Volontiers! 喜んで!ぜひ!!シェアするというのは、すごく共感を覚えます。フランス語のVolontiers! (ボロンティエ)は、”with pleasure, of course”みたいな意味です。英語の「ボランティア」と似た響きを持つ言葉ですが、佐々木さんのシェア集団の場合、ボランティア(volunteer)というよりボロンティエ(volontiers)の精神で集まった人々なのかな。
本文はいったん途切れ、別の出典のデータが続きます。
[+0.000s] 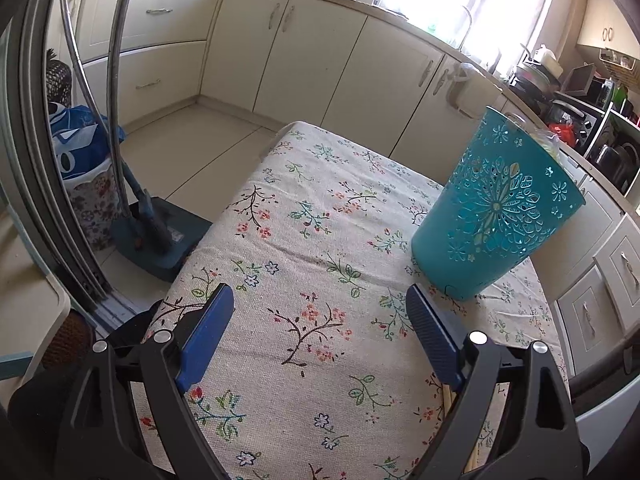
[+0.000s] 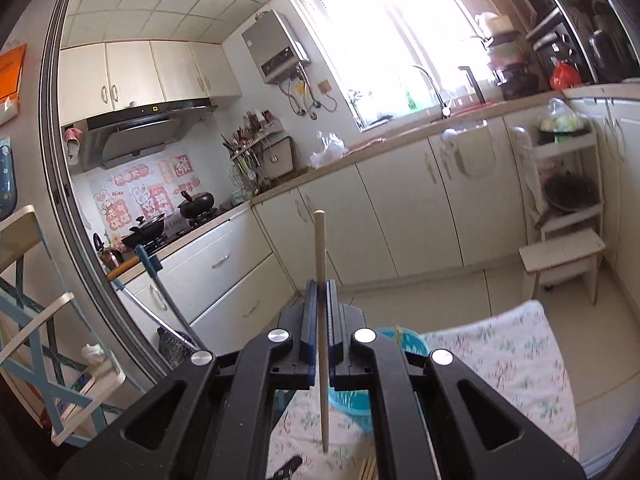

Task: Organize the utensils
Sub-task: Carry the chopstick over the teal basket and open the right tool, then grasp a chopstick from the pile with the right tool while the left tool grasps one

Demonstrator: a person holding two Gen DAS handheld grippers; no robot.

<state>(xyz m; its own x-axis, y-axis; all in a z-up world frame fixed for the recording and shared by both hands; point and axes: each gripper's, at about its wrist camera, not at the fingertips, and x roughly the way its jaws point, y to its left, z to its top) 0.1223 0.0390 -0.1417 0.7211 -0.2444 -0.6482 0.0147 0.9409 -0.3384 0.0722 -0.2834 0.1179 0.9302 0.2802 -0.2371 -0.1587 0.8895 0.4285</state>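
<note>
Mid-transfer, by the look of it: one chopstick (image 2: pixel 321 320) clamped between the pads of the right gripper (image 2: pixel 320 292), jaws closed tight on it, stick roughly upright, top end poking up toward 12 o'clock, lower end hanging free toward 6 o'clock over the floral tablecloth (image 2: pixel 516 360). Teal holder (image 2: pixel 348 400) partly hidden under the right gripper's body, rim showing at about 4 o'clock from the pads; something thin and pale sticking up at the rim (image 2: pixel 398 334), possibly a chopstick already in, too small to tell. Left gripper (image 1: pixel 320 312) wide open, holding nothing, hovering low over the tablecloth (image 1: pixel 300 240). In left wrist view the teal holder (image 1: pixel 496 208) stands at about 2 o'clock from the gripper, just beyond the right pad (image 1: pixel 430 336), apart from it, perforated flower pattern, looking tilted, maybe just the lens. More wooden sticks (image 1: pixel 476 432) lying on the cloth at 5 o'clock, mostly hidden behind the finger frame. Next move, as a judgement: centre the lower tip over the holder mouth, keep stick near vertical, lower until tip is inside the rim, then release. Left gripper free to brace the holder wall if it tips.
</note>
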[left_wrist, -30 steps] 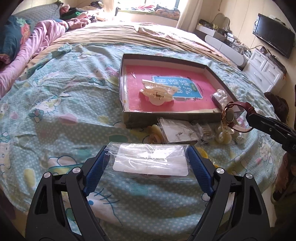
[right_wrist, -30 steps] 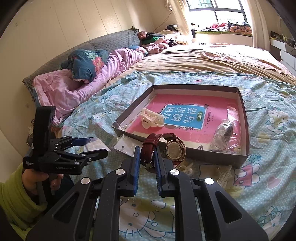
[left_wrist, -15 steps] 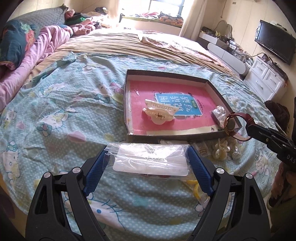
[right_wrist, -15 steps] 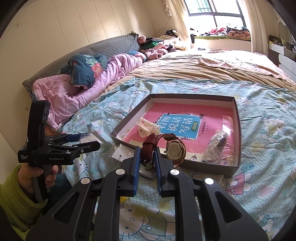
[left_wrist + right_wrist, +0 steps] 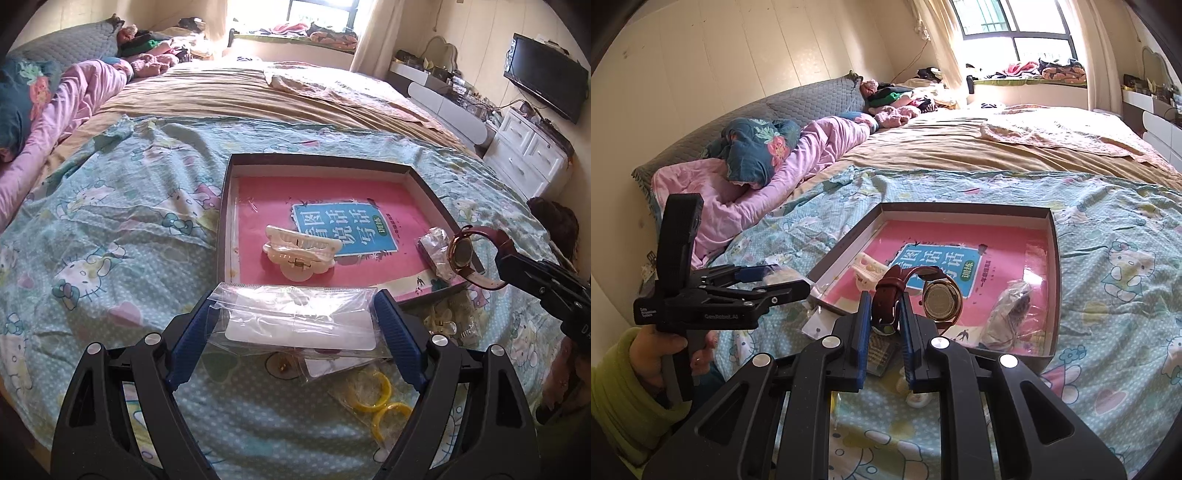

個人としてブラジル北西部にある小さな学校を支援し続けて来ているのですが、そういった遠くからの資金援助だけでなく、休暇を使って自分の経験と時間を直接シェアしたいと思い始めていたところです。何かをgiveというよりは、シェアして一緒にやるという感覚ですよね。

佐々木

そうすると、日本から行く人にも学びが多いはず。

荒井

セルフ・リフレクションってありますよね。

佐々木

それが今の日本に欠けていると、ちょっと大げさに言えば思っていて。

荒井

ぜひ一緒にやりたいです。我々の仕事も昔、「国際援助」という言葉があって、それが今は「国際協力」に変わっているんですが、どっちの言葉も、私にはしっくりこなくて。いかに自分がその国づくりの一員、私は「一つの歯車」と言いますが、それになるか、なんです。

もちろんinternational experienceを持ってくるという意味では、外から来た人間なんですけど、その国の人たちが立ち向かう課題に取り組むチームの一員として入らせていただいて、同じ目線で考えて一緒に行動する、one of usになるわけですよね。で、シェアできるものは少しでも多くシェアする。一緒に、一員として、国づくりに関わらせていただくという感じです。そういうコンセプトは、たぶん佐々木さんの提唱なさる国境なきシェア集団と共通するところがあると思います。


下:16年ぶりにリマ郊外の小学校を訪問。子供たちと夢を語ったり。